THIS CONTENT IS MOVING!

We are moving our course lessons to an improved textbook series. All of the same content will be improved and available by the end of Spring 2020. While these pages will automagically redirect, you can also visit the links below to check out our new content! Our course landing pages with associated readings and assignments will stay here so you can continue to follow along with our courses!

Lesson 2. How to Replace Raster Cell Values with Values from A Different Raster Data Set in Python


Learning Objectives

After completing this tutorial, you will be able to:

  • Replace (masked) values in one numpy array with values in another array

What You Need

You will need a computer with internet access to complete this lesson and the Cold Springs Fire course data.

Download Cold Springs Fire Data (~150 MB)

Or use earthpy et.data.get_data('cold-springs-fire')

Sometimes you have many bad pixels in a landsat scene that you wish to replace or fill in with pixels from another scene. In this lesson you will learn how to replace pixels in one scene with those from another using Numpy.

To begin, open both of the pre-fire raster stacks.
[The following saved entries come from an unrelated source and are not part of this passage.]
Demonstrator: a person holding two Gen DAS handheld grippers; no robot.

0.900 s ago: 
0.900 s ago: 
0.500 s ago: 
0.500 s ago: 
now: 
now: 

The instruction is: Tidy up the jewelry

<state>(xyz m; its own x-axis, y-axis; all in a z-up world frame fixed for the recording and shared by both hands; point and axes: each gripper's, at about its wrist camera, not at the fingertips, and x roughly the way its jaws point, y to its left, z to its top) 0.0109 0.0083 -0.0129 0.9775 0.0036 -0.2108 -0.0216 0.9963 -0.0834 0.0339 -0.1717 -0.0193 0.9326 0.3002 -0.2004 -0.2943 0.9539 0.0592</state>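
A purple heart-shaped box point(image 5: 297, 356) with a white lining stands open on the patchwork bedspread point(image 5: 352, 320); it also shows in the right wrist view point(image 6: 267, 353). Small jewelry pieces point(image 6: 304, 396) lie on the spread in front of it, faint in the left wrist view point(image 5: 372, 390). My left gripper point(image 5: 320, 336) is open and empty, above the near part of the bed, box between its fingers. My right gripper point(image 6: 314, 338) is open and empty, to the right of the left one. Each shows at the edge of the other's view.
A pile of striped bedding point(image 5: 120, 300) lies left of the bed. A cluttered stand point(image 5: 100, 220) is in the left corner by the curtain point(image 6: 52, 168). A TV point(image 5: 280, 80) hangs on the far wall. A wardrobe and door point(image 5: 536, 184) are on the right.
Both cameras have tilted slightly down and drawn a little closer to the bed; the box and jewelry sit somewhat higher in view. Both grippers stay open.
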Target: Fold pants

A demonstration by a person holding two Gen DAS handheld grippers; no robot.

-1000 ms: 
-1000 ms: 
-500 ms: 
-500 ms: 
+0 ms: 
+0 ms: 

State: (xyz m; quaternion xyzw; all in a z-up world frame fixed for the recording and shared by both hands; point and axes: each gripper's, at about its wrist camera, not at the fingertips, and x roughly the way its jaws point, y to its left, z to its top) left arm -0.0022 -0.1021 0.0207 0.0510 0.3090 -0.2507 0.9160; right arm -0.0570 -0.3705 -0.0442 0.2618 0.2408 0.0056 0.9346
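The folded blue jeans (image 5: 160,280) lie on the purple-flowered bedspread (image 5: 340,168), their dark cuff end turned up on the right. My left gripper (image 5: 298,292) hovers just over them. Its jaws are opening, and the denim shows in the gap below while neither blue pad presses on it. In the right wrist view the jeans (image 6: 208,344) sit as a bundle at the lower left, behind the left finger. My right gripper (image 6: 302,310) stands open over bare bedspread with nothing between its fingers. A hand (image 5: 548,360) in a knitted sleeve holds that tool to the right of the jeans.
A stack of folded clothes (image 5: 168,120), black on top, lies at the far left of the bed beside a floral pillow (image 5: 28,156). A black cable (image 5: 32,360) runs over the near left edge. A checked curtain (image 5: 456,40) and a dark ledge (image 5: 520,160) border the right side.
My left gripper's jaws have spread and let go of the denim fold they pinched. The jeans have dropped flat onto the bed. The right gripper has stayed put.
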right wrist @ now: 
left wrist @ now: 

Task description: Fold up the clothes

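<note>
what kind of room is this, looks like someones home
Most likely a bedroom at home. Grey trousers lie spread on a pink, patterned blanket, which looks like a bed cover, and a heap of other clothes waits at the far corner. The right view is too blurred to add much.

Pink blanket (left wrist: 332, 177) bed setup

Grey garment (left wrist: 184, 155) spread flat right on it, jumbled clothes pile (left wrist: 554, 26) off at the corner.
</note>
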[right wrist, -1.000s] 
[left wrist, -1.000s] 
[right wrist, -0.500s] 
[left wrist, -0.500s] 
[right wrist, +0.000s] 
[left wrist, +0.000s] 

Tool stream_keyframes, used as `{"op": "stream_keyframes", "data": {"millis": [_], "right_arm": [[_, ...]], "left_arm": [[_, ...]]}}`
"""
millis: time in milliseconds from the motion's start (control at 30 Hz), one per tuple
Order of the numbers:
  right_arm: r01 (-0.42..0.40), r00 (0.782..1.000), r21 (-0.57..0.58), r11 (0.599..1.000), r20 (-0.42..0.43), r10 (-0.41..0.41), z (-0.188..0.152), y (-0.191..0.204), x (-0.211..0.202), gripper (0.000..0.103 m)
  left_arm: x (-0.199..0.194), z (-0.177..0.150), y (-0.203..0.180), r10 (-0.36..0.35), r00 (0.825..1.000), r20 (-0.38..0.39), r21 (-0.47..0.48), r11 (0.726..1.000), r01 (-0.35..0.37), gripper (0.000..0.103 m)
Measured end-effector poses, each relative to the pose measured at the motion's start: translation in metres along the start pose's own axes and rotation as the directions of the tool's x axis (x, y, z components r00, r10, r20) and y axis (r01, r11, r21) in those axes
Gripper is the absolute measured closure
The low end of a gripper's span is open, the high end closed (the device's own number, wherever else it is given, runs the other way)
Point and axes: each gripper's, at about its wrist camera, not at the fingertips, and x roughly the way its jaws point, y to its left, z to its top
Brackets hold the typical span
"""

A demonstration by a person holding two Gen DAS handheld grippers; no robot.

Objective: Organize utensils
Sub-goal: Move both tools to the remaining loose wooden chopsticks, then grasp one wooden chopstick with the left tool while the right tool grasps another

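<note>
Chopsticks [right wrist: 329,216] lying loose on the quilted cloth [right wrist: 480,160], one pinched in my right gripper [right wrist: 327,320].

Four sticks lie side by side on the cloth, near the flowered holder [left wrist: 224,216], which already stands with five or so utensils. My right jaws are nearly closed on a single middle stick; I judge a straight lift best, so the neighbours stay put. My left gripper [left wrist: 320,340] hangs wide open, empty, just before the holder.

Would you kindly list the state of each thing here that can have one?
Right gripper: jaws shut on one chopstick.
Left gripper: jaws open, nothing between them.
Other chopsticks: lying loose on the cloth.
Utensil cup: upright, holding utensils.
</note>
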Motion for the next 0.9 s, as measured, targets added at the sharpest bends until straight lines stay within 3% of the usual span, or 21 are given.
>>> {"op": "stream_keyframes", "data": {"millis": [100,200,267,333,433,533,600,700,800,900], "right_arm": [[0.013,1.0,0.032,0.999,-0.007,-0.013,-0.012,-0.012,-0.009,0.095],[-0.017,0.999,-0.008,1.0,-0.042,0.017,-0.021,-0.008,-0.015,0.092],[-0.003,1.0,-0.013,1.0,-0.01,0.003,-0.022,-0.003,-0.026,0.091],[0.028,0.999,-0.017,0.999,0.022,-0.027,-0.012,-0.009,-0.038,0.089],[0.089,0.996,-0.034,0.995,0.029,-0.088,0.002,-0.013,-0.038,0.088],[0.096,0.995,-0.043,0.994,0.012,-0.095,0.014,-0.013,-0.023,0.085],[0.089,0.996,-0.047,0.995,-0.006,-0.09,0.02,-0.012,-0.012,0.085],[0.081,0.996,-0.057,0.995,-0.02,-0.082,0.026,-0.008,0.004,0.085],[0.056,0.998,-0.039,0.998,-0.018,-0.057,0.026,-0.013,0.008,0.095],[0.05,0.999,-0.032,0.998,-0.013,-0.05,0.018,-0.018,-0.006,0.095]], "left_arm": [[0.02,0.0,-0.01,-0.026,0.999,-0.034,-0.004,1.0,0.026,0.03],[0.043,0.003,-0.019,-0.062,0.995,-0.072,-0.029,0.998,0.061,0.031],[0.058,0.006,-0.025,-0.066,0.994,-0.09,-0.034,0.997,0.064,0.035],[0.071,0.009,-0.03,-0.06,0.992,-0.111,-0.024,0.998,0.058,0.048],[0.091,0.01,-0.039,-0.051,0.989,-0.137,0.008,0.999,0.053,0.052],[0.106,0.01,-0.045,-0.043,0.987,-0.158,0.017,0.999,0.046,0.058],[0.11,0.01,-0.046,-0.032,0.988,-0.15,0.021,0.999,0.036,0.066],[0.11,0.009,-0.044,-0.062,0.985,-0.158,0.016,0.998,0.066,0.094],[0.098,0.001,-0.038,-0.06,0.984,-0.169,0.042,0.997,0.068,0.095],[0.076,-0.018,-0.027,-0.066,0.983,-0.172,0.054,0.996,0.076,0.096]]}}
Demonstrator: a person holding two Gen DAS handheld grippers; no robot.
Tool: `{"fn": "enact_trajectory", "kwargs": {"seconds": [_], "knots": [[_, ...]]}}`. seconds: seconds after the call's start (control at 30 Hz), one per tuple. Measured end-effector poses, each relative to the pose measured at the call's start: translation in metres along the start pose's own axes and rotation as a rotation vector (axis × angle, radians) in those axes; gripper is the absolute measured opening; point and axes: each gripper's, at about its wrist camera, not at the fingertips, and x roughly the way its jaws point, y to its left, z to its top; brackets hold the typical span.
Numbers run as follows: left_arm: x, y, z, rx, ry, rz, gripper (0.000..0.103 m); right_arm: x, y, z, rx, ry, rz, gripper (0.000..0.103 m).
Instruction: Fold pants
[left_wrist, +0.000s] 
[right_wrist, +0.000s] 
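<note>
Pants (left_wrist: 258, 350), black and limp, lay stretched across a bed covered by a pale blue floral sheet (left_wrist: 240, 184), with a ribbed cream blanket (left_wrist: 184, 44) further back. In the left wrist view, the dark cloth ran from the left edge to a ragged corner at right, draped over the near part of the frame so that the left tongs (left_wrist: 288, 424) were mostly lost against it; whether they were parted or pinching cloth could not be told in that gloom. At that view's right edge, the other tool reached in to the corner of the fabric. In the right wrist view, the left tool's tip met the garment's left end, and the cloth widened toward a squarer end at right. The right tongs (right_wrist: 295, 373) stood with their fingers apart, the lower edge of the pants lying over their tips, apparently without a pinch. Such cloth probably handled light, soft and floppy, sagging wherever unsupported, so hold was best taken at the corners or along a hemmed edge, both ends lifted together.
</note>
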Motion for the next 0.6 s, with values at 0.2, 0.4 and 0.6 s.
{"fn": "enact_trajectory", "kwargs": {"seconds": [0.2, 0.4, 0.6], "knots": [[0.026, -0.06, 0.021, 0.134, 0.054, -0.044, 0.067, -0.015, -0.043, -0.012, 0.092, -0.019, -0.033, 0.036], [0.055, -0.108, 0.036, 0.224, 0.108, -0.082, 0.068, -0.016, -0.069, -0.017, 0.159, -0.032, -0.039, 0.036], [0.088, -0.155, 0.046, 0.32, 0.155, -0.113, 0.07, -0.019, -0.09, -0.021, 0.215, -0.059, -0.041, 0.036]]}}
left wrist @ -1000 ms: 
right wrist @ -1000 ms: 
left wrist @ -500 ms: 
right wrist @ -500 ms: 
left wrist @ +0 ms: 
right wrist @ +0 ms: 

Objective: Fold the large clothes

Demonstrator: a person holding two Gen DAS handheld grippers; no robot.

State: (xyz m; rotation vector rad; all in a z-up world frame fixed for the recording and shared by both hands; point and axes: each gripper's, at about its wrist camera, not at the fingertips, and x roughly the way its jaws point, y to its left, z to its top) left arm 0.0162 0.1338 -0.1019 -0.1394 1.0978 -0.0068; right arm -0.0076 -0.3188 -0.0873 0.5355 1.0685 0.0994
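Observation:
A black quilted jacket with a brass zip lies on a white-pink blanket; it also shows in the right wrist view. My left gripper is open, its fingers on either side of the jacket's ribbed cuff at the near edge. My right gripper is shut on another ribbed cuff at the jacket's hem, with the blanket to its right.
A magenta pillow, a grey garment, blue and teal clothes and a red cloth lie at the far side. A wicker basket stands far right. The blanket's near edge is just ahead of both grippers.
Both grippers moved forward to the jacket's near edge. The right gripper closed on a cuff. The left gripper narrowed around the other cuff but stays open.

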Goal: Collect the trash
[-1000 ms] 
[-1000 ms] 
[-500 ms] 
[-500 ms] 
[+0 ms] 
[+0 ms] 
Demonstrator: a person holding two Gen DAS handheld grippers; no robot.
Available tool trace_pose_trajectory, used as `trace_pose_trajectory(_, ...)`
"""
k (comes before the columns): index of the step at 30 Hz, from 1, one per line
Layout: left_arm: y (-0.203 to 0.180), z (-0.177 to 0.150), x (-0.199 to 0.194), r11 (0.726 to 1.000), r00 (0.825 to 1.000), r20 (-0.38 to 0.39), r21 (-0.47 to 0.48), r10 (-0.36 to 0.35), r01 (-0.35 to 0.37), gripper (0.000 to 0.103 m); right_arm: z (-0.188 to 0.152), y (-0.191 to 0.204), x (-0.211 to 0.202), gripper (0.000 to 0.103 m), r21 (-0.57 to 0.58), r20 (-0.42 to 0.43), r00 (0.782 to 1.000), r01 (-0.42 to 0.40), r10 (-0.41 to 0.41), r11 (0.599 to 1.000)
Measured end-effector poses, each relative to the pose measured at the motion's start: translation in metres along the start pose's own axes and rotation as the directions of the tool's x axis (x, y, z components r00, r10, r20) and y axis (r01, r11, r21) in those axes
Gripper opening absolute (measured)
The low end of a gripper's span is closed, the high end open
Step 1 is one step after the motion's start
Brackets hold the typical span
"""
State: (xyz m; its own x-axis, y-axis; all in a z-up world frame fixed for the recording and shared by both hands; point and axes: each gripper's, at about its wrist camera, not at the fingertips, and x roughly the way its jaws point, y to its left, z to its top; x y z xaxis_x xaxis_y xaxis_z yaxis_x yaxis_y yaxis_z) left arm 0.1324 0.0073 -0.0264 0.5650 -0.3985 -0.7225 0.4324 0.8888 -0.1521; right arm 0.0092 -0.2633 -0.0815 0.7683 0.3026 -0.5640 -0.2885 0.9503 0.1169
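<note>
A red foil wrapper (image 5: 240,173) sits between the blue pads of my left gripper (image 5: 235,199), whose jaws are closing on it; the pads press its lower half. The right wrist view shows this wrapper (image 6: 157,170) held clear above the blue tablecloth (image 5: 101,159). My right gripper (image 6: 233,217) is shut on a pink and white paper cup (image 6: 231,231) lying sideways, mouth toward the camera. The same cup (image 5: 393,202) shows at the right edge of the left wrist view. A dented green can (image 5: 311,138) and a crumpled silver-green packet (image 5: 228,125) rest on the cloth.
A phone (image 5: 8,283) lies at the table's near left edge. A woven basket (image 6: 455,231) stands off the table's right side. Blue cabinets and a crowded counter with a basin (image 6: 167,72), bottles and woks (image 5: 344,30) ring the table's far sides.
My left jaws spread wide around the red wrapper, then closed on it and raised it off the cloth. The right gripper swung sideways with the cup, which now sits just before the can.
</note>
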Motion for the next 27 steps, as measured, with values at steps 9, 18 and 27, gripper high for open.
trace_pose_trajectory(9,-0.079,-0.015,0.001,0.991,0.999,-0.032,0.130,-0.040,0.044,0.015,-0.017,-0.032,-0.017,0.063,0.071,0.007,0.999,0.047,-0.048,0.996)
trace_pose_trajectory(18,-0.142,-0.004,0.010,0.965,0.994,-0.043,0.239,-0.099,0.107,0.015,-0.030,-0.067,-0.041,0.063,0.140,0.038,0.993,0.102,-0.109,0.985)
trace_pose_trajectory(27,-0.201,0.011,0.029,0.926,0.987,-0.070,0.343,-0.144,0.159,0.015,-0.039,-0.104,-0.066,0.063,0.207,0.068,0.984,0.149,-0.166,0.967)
You got the cloud free data as a part of your homework, last week. The scene with the cloud is in the cold spring fire data that you downloaded last week.

import os
from glob import glob
import numpy as np
import numpy.ma as ma
import pandas as pd
import matplotlib.pyplot as plt
from matplotlib import patches as mpatches
from matplotlib.colors import ListedColormap
import matplotlib as mpl
import seaborn as sns
import rasterio as rio
from rasterio.plot import plotting_extent
import geopandas as gpd
from shapely.geometry import mapping, box
import earthpy as et
import earthpy.spatial as es
import earthpy.plot as ep
import earthpy.mask as em

sns.set_style('white')
sns.set(font_scale=1.5)

# Get the data
data = et.data.get_data('cold-springs-fire')
os.chdir(os.path.join(et.io.HOME, 'earth-analytics'))

First, open the masked raster stack that you exported in the previous lesson. If you did not complete the previous lesson, you will need to make a masked raster stack of the cold springs cloud data to continue on with this lesson. If you exported your masked raster stack from the last lesson, you can read that file in and skip the following code.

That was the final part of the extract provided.